В этом Сталин следовал примеру Николая I. Думается, что для Сталина это было скорее сознательной тактикой. Однако, выдвигая на первый план таких русских монархов, как Иван Грозный и Петр I, Сталин никогда публично не вспоминал о Николае I. Скорее, наоборот: в советские годы Николаю I доставалось больше всех, его обвиняли во всех смертных грехах. Мне думается, что в этом проявлялась столь характерная для Сталина скрытность: ему вовсе не хотелось явно указывать на своего предшественника в деле управления культурой.

(…) Сталин словно вступал в соревнование с Николаем I, державшим под личным контролем таких титанов, как Пушкин, Глинка и Гоголь. … Как и Николай I, Сталин стремился к установлению личных контактов с теми деятелями культуры, которых он считал выдающимися фигурами своего времени.

(…) Сейчас нелегко прикинуть, какое в точности количество деятелей советской культуры Сталин держал под личным контролем: предположительно, их было не менее тысячи.

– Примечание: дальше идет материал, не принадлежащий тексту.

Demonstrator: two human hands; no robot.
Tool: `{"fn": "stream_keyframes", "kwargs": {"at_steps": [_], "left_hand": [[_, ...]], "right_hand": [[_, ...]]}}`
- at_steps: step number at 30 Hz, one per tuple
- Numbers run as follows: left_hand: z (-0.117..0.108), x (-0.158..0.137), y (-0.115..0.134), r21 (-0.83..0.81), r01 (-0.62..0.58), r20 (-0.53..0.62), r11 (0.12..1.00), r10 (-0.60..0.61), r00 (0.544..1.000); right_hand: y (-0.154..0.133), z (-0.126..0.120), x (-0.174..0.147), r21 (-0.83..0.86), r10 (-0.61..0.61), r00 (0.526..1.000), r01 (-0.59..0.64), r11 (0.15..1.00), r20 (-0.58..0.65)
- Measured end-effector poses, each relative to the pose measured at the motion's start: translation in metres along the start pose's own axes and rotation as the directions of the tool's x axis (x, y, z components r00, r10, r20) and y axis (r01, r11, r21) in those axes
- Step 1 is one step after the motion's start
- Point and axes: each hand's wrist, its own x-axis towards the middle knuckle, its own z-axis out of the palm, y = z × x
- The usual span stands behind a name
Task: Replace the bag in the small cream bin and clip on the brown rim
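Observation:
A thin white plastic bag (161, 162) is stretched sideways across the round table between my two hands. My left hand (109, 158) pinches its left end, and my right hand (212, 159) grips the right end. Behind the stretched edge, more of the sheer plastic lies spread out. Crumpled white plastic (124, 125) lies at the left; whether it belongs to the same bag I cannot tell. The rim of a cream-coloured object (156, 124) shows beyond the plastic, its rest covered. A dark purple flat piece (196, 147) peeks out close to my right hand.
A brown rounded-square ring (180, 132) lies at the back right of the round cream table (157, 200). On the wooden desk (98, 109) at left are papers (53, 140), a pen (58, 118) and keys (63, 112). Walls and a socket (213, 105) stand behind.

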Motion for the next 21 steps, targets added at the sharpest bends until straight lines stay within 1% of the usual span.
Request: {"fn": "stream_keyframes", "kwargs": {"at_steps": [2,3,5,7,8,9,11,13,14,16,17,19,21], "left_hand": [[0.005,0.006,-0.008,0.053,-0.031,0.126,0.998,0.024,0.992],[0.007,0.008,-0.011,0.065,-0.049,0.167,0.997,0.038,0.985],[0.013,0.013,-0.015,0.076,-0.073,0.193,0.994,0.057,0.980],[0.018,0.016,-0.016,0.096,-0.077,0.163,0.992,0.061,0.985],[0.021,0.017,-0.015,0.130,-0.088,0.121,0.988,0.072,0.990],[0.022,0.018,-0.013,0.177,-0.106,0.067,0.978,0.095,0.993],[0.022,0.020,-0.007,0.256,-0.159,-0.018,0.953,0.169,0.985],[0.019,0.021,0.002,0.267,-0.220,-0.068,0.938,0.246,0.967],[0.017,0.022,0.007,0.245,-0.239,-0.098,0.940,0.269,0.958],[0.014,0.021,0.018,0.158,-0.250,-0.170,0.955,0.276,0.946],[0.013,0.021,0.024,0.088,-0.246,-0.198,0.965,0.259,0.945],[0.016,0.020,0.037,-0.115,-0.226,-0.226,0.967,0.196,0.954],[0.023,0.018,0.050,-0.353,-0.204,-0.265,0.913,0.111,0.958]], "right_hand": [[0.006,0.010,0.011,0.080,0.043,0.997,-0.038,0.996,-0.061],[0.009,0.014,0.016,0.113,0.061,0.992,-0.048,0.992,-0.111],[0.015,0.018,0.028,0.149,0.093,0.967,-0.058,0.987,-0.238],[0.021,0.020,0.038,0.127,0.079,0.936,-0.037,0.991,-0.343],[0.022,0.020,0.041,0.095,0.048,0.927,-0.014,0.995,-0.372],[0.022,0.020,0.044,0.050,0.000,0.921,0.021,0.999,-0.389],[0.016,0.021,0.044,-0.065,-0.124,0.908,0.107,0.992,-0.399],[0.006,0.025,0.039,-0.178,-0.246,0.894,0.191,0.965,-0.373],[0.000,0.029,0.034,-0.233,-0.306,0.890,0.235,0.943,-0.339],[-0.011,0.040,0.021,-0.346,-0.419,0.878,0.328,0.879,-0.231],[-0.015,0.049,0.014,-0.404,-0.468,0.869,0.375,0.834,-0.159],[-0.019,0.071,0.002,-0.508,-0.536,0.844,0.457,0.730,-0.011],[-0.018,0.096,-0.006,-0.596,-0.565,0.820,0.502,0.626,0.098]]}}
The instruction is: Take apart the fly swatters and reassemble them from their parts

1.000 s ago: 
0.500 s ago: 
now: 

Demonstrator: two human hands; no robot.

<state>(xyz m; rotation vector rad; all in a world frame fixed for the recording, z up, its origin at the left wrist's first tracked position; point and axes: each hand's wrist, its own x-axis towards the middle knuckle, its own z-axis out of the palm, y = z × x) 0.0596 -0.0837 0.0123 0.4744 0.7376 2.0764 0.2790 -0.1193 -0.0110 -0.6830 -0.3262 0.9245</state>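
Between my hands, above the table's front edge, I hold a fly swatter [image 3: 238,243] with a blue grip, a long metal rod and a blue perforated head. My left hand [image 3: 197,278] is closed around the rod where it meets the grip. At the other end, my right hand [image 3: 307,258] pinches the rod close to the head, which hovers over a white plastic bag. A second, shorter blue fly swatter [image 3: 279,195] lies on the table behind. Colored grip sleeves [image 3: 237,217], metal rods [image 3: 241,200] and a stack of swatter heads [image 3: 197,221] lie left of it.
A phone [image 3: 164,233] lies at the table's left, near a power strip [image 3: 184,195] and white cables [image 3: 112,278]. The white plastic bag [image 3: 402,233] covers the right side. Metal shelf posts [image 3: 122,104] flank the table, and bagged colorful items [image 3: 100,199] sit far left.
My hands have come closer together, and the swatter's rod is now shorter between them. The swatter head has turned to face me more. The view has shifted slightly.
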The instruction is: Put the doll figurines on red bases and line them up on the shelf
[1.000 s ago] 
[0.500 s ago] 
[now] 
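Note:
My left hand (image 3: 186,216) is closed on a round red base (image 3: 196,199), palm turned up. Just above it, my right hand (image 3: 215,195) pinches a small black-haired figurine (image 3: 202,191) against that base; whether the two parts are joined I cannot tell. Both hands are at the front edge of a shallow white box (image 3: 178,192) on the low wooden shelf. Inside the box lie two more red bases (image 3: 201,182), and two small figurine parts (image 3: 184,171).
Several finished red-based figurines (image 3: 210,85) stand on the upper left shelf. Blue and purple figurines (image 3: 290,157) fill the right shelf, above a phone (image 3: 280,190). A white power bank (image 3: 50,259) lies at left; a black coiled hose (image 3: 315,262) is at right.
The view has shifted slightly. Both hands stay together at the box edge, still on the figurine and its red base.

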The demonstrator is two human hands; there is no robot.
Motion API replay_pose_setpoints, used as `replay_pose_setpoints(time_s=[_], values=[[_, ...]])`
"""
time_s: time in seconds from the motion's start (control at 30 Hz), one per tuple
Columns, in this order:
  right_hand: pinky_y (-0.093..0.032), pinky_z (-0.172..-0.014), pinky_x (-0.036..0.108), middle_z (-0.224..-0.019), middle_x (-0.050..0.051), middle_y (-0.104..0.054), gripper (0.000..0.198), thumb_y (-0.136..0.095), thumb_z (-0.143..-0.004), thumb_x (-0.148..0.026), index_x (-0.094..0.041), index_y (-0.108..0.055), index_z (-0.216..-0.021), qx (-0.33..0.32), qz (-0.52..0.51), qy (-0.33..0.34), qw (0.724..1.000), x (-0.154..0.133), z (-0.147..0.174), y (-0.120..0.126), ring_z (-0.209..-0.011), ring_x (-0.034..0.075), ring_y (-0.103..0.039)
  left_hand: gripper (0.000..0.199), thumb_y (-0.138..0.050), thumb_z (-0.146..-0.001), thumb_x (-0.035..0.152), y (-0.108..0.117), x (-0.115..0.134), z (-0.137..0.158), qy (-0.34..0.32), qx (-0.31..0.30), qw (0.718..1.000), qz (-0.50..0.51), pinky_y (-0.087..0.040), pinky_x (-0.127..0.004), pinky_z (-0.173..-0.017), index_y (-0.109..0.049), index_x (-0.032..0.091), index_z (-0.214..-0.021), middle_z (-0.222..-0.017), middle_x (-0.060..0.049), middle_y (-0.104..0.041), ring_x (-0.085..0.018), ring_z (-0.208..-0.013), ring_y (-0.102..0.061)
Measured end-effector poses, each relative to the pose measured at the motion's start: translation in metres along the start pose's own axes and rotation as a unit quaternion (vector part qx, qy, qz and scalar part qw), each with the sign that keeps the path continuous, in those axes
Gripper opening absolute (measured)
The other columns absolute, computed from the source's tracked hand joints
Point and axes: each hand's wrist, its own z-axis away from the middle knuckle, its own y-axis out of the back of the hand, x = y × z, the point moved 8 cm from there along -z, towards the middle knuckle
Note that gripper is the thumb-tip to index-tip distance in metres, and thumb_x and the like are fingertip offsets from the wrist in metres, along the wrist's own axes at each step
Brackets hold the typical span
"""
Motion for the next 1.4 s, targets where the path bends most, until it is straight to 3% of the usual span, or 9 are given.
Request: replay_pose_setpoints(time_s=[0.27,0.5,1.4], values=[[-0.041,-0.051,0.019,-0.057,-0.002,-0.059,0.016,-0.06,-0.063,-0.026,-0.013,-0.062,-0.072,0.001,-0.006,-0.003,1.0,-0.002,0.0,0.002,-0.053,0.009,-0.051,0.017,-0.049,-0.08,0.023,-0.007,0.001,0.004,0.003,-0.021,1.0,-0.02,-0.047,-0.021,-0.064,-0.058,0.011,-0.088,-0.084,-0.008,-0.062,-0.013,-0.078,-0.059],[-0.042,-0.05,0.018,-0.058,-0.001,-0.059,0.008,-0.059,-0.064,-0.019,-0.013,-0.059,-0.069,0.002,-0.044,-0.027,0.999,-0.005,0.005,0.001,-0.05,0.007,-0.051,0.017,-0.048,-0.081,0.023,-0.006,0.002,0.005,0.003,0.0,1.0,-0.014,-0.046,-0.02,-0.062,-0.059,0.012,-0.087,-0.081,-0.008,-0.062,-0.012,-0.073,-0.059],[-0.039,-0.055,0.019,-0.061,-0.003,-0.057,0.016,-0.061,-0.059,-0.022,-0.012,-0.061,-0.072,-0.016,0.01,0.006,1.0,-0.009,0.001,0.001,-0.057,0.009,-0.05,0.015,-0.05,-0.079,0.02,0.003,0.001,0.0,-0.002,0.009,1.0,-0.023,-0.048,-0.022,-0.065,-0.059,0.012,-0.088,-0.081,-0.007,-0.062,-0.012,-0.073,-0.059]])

Сталин старался быть в курсе всех значительных событий текущей художественной жизни: исправно посещал театральные премьеры, смотрел все новые художественные кинофильмы и большинство документальных, внимательно следил за новинками художественной литературы, а художественно-литературные журналы читал — или по крайней мере просматривал — от корки до корки…

Другой вопрос, как Сталин использовал все эти накопленные обширные познания. Он был несравненно более жестоким правителем, чем Николай I, которого в сталинские годы повсеместно поносили как Николая Палкина и душителя русской свободной мысли.

Да, Николай I повесил пятерых мятежников-декабристов и жестоко расправился с остальными участниками декабристского восстания. А в годы его властвования погибли на дуэлях Пушкин и Лермонтов…

В сталинское время репрессировали по политическим мотивам — как правило, сфабрикованным, — неизмеримо большее количество людей, миллионы (историки все еще спорят о точных цифрах).

В сталинскую эпоху кончили жизнь самоубийством великие поэты Сергей Есенин, Владимир Маяковский и Марина Цветаева, погиб в лагере Осип Мандельштам. Были расстреляны такие титаны, как писатель Исаак Бабель и режиссер Всеволод Мейерхольд. Этот список огромен и ужасен, не будем продолжать его: он всегда будет читаться с содроганием.

Ущерб, причиненный Сталиным советской культуре, огромен. Но понимание и признание этого неоспоримого факта не снимает с историков обязанности изучать механизм сталинской политики в области культуры во всей его сложности. Только такой метод {помогает} представить полную картину его функционирования».